Exercise description = If a line in the data below contains the word "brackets", copy it out.

Supplied material =

______

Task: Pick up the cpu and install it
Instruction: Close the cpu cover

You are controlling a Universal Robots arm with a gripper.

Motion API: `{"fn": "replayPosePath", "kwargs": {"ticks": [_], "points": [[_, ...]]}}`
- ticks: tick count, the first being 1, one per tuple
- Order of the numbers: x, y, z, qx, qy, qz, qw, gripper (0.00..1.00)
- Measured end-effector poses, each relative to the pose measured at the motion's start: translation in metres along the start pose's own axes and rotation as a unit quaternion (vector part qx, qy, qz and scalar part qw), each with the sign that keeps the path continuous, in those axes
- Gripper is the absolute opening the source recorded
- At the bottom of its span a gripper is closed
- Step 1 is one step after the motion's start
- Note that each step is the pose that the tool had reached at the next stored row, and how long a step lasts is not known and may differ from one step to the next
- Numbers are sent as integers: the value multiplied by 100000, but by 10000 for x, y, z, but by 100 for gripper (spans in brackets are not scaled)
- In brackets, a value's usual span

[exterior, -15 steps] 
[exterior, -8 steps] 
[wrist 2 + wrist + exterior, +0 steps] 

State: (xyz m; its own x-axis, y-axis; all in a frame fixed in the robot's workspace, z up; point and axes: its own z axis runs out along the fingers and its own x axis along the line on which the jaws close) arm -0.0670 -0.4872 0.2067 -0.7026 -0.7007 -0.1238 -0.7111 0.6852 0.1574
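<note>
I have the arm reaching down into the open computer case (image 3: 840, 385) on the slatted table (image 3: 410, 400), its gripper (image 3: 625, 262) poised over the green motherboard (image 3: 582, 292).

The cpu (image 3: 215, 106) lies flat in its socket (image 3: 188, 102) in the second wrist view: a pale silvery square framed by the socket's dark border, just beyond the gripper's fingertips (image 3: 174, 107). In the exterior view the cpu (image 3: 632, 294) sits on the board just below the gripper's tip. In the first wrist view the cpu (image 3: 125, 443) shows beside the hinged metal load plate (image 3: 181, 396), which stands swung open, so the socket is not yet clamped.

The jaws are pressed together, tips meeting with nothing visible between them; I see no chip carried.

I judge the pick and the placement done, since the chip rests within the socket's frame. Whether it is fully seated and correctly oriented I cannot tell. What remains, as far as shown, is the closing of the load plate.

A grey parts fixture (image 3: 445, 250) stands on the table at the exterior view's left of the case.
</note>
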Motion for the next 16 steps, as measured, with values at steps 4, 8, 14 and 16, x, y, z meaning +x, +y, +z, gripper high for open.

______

Worked solution =
- Numbers are sent as integers: the value multiplied by 100000, but by 10000 for x, y, z, but by 100 for gripper (spans in brackets are not scaled)
- In brackets, a value's usual span

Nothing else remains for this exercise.